Wissenschaftliche Fakten sind allem Fortschritt zum Trotz chancenlos gegen den Wellness-Hokuspokus. Er verfängt, weil er suggeriert, das ultimative Rezept fürs Reüssieren im Leben zu kennen. Es geht bei all den Aufenthalten in Spas und Retreats um Selbst­optimierung, darum, gesünder und damit attraktiver und dadurch wiederum erfolgreicher zu werden. Dass Firmen ihren Angestellten Wellness-Wochenenden offerieren, klingt zwar gut und grosszügig, ist aber eigennützig: Man verspricht sich davon eine höhere Leistungsfähigkeit, Mitarbeitende, die perfekt funktionieren, rundum gesund und im Gleichgewicht sind. Besonders beliebt sind deshalb Achtsamkeitskurse, die Teil von vielen Wellness-Programmen sind – sie sollen die Konzentration am Arbeitsplatz steigern.

Die obsessive Beschäftigung fördert den Egoismus

Die Firmen könnten sich die Mindfulness-Seminare genauso sparen wie die Wochenenden mit den heissen Steinen. Der Psychologe Thomas Joiner, Professor an der Florida State University, seziert in seinem Buch «Mindlessness: The Corruption of Mindfulness in a Culture Of Narcissism» sämtliche Studien, die einen Nutzen von Achtsamkeit nachgewiesen haben wollen – kaum eine hält wissenschaftlichen Kriterien stand. Was auch daran liegt, dass völlig unklar ist, was darunter überhaupt zu verstehen ist. Joiner ärgert sich nicht nur darüber, sondern noch viel mehr, dass Achtsamkeit zu einer obsessiven Beschäftigung mit sich selbst führe und damit zu mehr Egoismus, was gesellschaftlich gesehen verheerend sei.
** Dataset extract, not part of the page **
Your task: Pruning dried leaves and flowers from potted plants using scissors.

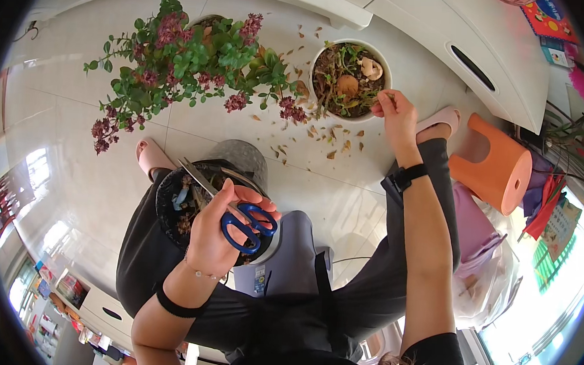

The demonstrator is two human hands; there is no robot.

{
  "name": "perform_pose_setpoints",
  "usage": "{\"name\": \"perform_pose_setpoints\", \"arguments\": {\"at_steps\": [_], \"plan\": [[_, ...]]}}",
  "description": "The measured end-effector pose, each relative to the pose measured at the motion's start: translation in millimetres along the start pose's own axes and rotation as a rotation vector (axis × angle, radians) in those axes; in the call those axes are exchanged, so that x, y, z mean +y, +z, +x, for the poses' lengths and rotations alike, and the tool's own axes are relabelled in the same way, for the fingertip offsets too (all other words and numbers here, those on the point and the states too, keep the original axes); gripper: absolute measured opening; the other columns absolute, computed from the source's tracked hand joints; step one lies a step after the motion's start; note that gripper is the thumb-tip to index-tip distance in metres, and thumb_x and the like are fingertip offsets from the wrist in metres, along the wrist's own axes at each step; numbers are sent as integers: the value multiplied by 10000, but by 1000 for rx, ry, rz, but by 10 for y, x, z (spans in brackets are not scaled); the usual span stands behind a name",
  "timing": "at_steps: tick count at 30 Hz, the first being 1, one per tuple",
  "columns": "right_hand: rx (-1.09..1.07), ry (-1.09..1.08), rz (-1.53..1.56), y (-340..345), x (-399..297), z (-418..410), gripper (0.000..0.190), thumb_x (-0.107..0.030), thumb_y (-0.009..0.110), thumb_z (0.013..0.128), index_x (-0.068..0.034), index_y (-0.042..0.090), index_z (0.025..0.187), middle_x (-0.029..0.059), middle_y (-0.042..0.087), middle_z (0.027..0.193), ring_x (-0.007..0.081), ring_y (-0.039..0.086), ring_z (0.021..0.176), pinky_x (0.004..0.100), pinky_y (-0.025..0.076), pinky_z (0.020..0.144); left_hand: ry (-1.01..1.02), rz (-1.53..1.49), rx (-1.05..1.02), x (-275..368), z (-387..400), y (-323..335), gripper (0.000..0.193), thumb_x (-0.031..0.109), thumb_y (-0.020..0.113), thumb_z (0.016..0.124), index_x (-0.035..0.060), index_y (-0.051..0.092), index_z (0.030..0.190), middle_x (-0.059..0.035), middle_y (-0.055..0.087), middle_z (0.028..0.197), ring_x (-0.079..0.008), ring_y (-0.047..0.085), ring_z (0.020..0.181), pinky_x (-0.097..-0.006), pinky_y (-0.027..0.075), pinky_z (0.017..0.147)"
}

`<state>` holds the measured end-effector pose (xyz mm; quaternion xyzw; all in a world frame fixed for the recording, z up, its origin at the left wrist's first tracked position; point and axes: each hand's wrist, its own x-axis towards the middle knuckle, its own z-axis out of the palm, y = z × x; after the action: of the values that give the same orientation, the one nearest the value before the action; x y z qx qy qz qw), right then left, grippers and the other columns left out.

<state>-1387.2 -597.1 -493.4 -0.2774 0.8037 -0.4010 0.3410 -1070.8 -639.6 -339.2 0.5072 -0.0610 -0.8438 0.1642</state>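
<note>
My left hand holds scissors with blue handles, their blades pointing up and left over a bin lined with a black bag. Plant scraps lie inside that bin. At the right rim of a round white pot, my right hand has its fingertips pinched together; whether something small is between them cannot be told. Soil, green sprigs, an eggshell piece and a round brown piece fill the pot. Left of it spreads a leafy potted plant with dark pink flower clusters.
Dry leaves are scattered on the tiled floor around the pot. An orange plastic stool lies on its side at the right, beside plastic bags. A white cabinet runs along the top. A grey stool stands between my legs.
</note>
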Motion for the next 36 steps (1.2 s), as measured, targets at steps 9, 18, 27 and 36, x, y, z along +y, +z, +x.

Dabei könnte man das doch ­alles viel einfacher haben. Indem man das Handy weglegt. Zügig auf einen Hügel steigt, sich dort auf eine Bank setzt und runterguckt. Und dabei nichts tut. Man muss es bloss aushalten. Es gibt bestimmt ein Wellness-Seminar, in dem sich das lernen lässt.